Re: Model of the US Economy: CointegratedVARModelHandbook

Posted: Fri Nov 01, 2024 2:19 am
by ac_1
TomDoan wrote: Thu Oct 31, 2024 8:48 am
ac_1 wrote: Sun Oct 27, 2024 12:16 pm So would it be best to do an interest-rate VECM for maturities at the Short-End only, and the Long-End only? I refer to: Anthony Hall, Heather Anderson and Clive Granger, A Cointegration Analysis of Treasury Bill Yields, The Review of Economics and Statistics, 1992, vol. 74, issue 1, 116-26.

In otherwords, should they be consecutive maturities for the yields chosen, along the yield-curve?
The relationship between bond yields and the term structure is non-linear. What the paper shows is that a linear VECM seems to be adequate for short maturities.
Yes, the paper is very good, and I'd like to try modelling:
- short maturities only
- long maturities only
- and in the middle consecutive maturities along the yield-curve
but I need a better data source e.g. Refinitiv DataStream, Bloomberg. If there are comparable free/cheaper alternatives please let me know.

Thus, I have modelled maturities at a monthly frequency in a small linear VECM: maturities that are 'benchmark' and most actively traded, across the curve https://en.wikipedia.org/wiki/Yield_curve. Depending on lag length, my results show the number of cointegrating vectors being less than (n-1), hence rejecting the hypothesis, p.120 "yields are cointegrated with (n—1) cointegrating vectors corresponding to ANY set of n yields, and that the cointegrating vectors are the spread vectors." Unlike in the paper where they do find (n-1). For example, I have found 1 or 2 significant ECT's only ("correcting" the rates back to LR equilibrium), with the remaining non-significant ECT's being stochastic trends (i.e. economic factor(s) like monetary policy or inflation, influencing all the rates simultaneously). Although with acceptable, not stellar, OOS forecasts.
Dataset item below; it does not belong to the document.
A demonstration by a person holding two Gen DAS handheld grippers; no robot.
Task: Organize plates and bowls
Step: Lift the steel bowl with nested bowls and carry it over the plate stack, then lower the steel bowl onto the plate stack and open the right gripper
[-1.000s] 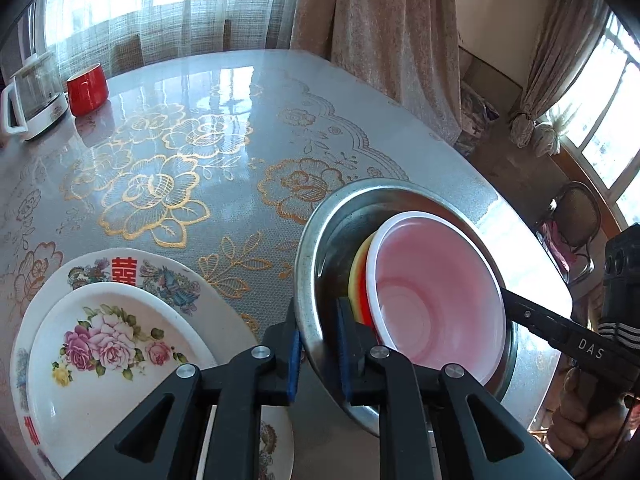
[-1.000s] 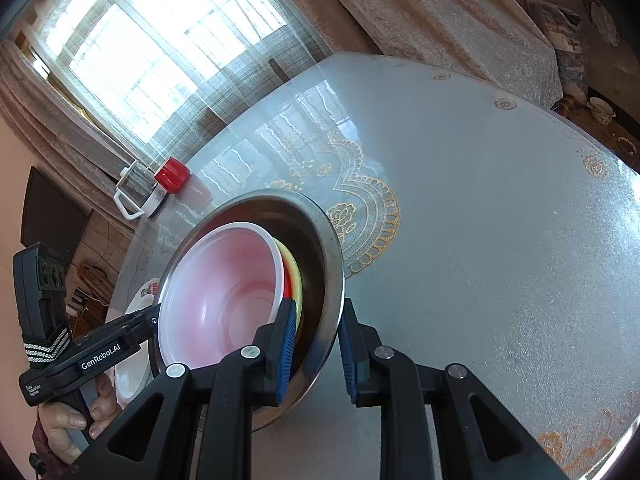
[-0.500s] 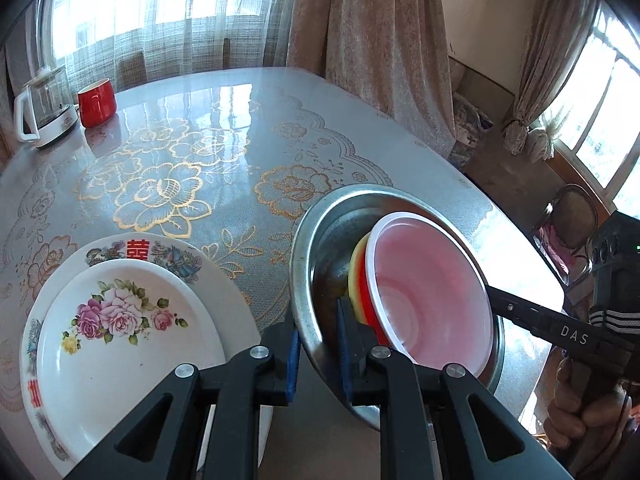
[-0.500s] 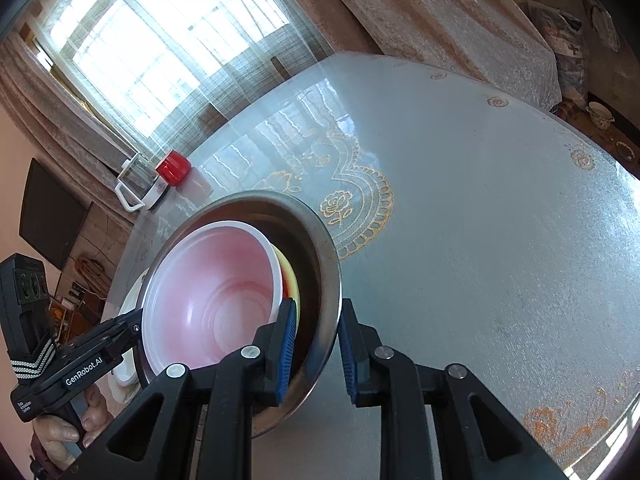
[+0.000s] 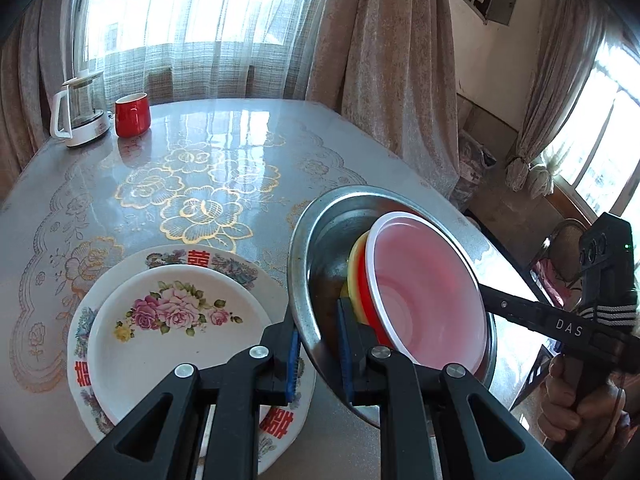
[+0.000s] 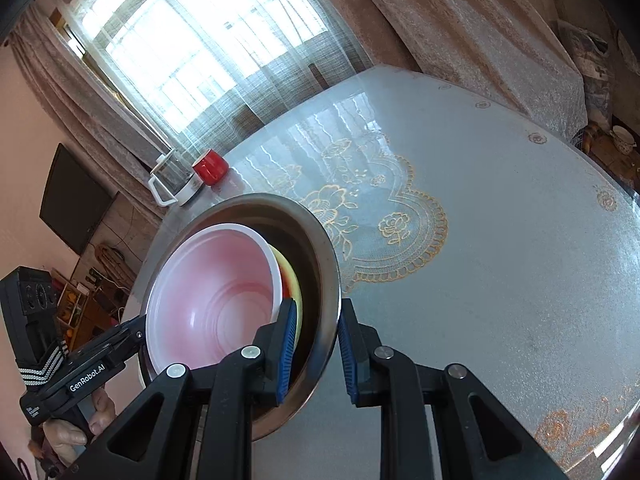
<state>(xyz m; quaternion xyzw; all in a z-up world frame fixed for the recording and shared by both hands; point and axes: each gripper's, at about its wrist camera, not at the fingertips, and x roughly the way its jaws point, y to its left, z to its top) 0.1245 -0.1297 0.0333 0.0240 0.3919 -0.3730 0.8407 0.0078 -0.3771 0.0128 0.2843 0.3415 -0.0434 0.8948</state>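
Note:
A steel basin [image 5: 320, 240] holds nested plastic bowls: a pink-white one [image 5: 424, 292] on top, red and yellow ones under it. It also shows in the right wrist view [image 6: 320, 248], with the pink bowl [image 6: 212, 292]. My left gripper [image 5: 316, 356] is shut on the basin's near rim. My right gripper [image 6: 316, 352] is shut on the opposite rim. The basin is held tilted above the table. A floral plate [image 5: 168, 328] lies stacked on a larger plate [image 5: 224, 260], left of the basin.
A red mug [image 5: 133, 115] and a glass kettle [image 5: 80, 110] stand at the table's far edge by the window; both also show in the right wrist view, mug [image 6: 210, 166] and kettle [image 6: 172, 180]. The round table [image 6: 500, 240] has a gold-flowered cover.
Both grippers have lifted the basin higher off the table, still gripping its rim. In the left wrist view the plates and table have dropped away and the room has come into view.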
Also, the lambda(trace) statistic uses e-values which are canonical correlations estimating the rank. In addition do I have to test all the ECT's for (non-)stationarity?

I'd be very interested in
- a non-linear VECM
- Bayesian VECM
- other appropriate forecasting methods e.g. Diebold, F.X. and Li, C (2006) Forecasting the term structure of government bond yields, Journal of Econometrics, 130, pp.337-364.
And be grateful regarding references and RATS examples. My ultimate aim is always generating forecasts!

Re: Model of the US Economy: CointegratedVARModelHandbook

Posted: Wed Nov 06, 2024 4:10 am
by ac_1
Sorry, I think I have made an error calculating the prediction intervals for VAR and VECM.

I have them as they would be for the univariate case:

Code: Select all

forecast(model=varmodel,results=f_D,stderrs=s_D,from=iend+1,steps=nsteps)

set l95_D(1) iend+1 iend+nsteps = f_D(1)+%invnormal(.025)*s_D(1)
set u95_D(1) iend+1 iend+nsteps = f_D(1)+%invnormal(.975)*s_D(1)
set l80_D(1) iend+1 iend+nsteps = f_D(1)+%invnormal(.1)*s_D(1)
set u80_D(1) iend+1 iend+nsteps = f_D(1)+%invnormal(.9)*s_D(1)
What is the RATS code for the prediction intervals in the multivariate case, applicable to both dynamic multi-step and recursive static one-step ahead forecasts, assuming no transformations to all the series? Or are those correct, I'm thinking multivariate normal distribution?